WHAT IS BEING ASKED
Copy each line of the records that contains the word "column".

RECORDS SUPPLIED
========================

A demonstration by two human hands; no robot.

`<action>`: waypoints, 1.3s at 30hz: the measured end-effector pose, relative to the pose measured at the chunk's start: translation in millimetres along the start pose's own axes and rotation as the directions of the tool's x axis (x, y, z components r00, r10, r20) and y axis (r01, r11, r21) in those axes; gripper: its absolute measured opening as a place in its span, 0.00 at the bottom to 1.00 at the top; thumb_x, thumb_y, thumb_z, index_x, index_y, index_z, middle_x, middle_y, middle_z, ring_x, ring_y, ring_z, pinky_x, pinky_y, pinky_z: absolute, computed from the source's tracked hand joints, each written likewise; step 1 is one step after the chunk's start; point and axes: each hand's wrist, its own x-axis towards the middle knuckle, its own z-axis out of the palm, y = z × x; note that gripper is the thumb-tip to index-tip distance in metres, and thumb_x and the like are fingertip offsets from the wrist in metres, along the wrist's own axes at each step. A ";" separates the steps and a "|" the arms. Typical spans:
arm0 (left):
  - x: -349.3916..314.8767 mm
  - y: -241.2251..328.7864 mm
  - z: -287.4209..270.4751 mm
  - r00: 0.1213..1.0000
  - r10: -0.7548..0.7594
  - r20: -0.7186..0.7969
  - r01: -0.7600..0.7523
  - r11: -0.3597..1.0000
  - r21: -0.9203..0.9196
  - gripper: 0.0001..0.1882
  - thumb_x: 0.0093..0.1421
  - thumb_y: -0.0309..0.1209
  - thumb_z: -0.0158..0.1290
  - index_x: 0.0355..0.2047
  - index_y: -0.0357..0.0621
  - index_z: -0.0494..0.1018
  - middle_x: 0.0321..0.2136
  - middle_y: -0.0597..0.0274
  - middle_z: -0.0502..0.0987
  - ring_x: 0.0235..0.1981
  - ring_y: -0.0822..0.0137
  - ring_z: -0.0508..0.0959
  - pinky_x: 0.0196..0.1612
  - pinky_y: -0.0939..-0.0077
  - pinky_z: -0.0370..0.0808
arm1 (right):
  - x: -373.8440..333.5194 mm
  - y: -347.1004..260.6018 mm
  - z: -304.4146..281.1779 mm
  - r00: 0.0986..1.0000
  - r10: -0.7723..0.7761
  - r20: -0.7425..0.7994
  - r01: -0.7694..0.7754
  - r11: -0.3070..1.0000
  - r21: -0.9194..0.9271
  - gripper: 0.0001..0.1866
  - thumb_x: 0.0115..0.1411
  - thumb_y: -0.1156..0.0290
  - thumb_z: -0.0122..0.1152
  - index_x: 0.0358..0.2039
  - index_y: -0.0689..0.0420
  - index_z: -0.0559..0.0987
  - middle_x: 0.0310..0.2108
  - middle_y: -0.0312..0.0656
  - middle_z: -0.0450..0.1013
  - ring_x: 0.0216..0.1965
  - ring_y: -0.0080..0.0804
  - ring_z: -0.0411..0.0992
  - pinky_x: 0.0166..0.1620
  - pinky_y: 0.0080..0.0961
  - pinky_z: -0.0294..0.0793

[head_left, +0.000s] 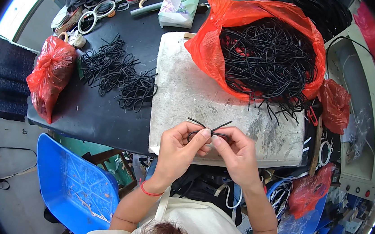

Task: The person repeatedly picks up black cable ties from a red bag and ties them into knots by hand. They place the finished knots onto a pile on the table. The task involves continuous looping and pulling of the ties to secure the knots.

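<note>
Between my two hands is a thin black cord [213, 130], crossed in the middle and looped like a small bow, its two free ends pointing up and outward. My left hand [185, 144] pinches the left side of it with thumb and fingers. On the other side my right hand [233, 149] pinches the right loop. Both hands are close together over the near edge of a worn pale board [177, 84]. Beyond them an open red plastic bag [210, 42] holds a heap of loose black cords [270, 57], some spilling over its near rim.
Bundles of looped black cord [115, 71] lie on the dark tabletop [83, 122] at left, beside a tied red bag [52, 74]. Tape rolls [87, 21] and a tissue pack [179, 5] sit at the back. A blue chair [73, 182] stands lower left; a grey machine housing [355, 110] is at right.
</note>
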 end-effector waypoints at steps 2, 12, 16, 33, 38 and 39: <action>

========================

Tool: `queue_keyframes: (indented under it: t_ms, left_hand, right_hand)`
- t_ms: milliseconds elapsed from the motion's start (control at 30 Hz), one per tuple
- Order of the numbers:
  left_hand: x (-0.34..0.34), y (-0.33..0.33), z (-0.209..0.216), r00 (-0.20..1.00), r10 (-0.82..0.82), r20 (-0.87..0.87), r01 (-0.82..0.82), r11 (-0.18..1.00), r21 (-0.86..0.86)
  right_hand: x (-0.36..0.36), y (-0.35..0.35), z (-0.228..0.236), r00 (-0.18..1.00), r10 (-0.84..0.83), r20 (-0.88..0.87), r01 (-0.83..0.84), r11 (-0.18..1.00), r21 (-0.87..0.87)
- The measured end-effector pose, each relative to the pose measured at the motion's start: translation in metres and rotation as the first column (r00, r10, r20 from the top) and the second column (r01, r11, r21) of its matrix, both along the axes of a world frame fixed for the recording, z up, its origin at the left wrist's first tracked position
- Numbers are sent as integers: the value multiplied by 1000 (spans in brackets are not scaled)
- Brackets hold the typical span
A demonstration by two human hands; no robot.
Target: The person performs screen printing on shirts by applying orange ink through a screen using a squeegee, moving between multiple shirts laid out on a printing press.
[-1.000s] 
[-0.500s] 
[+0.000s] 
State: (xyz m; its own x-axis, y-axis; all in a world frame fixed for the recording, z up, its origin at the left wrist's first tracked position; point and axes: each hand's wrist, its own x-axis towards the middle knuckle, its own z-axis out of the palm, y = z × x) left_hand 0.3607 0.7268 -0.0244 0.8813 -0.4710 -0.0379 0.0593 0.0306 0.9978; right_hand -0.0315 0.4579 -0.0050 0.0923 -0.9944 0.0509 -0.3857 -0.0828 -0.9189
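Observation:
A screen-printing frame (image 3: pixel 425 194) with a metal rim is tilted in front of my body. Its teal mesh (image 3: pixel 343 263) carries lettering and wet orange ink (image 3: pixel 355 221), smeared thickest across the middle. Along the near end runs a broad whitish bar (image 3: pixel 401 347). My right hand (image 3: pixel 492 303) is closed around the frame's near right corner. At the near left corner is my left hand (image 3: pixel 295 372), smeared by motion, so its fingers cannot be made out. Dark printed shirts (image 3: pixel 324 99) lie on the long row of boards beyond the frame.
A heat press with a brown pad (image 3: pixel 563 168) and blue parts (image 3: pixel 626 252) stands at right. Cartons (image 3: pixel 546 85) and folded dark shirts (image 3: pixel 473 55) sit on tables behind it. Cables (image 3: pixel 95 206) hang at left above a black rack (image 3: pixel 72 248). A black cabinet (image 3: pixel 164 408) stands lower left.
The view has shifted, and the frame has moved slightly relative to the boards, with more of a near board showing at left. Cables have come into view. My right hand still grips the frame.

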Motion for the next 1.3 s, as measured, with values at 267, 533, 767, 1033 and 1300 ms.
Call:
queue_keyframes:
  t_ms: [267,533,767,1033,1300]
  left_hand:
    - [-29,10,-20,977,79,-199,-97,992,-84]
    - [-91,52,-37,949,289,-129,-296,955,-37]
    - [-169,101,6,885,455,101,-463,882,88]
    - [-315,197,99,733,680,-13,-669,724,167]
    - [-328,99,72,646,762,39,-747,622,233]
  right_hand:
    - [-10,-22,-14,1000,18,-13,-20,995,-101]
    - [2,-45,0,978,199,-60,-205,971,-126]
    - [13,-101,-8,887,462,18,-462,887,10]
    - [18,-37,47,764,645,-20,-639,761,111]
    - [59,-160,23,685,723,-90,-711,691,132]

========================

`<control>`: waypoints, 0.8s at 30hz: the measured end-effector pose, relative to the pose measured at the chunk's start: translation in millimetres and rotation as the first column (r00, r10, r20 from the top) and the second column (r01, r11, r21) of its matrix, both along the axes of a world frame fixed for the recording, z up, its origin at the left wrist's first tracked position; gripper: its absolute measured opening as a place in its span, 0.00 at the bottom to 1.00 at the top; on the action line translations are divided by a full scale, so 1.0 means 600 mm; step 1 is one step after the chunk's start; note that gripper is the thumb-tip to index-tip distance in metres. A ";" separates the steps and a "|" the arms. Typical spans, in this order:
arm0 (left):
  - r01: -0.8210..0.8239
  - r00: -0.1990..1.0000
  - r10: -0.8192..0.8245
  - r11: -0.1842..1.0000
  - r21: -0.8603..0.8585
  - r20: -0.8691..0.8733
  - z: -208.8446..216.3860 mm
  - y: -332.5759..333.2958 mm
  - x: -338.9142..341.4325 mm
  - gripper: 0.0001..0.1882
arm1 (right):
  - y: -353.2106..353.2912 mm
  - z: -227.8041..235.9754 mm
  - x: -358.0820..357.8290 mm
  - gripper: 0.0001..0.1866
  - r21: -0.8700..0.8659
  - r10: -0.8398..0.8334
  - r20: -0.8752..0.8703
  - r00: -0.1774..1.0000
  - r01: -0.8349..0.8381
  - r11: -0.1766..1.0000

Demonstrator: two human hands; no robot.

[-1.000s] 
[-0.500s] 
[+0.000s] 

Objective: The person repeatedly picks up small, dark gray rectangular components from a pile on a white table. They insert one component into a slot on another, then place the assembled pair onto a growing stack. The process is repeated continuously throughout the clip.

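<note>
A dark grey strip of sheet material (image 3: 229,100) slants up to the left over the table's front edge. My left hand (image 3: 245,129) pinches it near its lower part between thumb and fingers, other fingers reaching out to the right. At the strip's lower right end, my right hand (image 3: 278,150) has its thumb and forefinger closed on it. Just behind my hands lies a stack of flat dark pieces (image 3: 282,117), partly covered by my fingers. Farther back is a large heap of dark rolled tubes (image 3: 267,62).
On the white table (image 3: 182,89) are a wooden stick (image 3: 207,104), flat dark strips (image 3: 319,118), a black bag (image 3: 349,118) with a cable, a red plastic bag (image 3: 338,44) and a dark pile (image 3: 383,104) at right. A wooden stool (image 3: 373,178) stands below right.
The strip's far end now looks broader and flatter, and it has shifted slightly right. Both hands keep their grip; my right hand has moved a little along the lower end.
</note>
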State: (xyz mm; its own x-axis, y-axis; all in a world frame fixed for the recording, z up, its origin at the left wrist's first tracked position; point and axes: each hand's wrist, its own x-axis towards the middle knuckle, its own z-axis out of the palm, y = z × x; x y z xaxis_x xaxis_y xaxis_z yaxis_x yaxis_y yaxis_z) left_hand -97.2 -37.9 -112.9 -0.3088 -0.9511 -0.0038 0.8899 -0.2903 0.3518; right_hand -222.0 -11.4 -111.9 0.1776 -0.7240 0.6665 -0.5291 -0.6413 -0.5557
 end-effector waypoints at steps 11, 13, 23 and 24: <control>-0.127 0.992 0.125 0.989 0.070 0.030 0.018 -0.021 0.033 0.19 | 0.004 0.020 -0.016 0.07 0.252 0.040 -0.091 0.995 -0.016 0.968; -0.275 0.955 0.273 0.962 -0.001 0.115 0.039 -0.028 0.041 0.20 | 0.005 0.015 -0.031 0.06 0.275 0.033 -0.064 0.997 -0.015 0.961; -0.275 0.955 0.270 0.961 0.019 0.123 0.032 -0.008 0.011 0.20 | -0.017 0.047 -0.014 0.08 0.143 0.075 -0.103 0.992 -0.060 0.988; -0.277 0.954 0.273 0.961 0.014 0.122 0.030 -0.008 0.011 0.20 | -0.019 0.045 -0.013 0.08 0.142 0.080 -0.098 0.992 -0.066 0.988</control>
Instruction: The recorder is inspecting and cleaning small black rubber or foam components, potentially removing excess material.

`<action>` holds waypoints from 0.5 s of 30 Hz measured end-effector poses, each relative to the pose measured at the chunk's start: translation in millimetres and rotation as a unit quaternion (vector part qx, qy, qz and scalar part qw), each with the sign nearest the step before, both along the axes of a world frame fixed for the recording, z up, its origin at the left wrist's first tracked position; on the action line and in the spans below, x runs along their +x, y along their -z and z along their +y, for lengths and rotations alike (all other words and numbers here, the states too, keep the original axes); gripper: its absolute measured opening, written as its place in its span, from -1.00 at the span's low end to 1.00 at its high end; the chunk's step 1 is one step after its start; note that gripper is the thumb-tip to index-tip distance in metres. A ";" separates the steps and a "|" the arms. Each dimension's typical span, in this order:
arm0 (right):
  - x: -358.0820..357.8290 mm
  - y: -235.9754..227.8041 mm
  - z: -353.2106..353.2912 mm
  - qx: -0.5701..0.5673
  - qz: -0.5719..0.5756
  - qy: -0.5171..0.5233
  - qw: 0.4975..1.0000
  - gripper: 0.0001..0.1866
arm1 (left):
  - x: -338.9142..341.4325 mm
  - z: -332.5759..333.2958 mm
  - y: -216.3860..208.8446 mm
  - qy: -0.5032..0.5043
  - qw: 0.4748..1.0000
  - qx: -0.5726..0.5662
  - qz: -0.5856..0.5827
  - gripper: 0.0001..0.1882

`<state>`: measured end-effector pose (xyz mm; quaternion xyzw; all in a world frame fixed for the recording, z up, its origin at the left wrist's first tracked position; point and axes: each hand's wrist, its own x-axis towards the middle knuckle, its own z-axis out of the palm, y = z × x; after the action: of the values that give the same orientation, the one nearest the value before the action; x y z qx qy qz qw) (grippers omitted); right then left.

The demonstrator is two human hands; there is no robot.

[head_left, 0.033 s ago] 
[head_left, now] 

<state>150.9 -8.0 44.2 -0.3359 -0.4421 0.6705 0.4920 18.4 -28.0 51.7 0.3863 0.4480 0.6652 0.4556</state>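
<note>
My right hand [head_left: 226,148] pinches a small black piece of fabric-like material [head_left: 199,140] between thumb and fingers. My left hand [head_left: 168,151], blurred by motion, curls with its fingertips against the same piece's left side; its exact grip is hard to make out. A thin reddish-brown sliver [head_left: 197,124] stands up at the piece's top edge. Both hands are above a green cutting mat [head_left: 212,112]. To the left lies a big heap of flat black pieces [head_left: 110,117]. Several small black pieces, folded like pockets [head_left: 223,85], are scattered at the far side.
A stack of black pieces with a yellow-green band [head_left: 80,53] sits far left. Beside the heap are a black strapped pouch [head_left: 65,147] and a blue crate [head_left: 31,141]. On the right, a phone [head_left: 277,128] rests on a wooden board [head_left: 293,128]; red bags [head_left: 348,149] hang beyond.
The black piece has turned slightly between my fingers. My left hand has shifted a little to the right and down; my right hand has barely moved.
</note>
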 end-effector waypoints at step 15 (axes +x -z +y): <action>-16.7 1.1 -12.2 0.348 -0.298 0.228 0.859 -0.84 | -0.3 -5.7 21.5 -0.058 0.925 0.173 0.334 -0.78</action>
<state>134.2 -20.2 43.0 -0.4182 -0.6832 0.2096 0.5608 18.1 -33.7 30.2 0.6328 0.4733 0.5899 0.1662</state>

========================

EXERCISE SOLUTION
- The measured end-effector pose, each relative to the pose measured at the motion's start: translation in metres and rotation as the first column (r00, r10, r20 from the top) and the second column (r01, r11, r21) of its matrix, both along the axes of a world frame fixed for the recording, z up, its origin at the left wrist's first tracked position
`<control>`: waypoints, 0.8s at 30hz: the measured end-effector pose, relative to the pose measured at the chunk's start: translation in millimetres and rotation as the first column (r00, r10, r20 from the top) and the second column (r01, r11, r21) of its matrix, both along the axes of a world frame fixed for the recording, z up, its origin at the left wrist's first tracked position; gripper: its absolute measured opening as a place in its span, 0.00 at the bottom to 1.00 at the top; on the action line translations are divided by a full scale, so 1.0 means 600 mm; step 1 is one step after the chunk's start; note that gripper is the thumb-tip to index-tip distance in metres. A ";" separates the steps and a "|" the arms. Typical spans, in this order:

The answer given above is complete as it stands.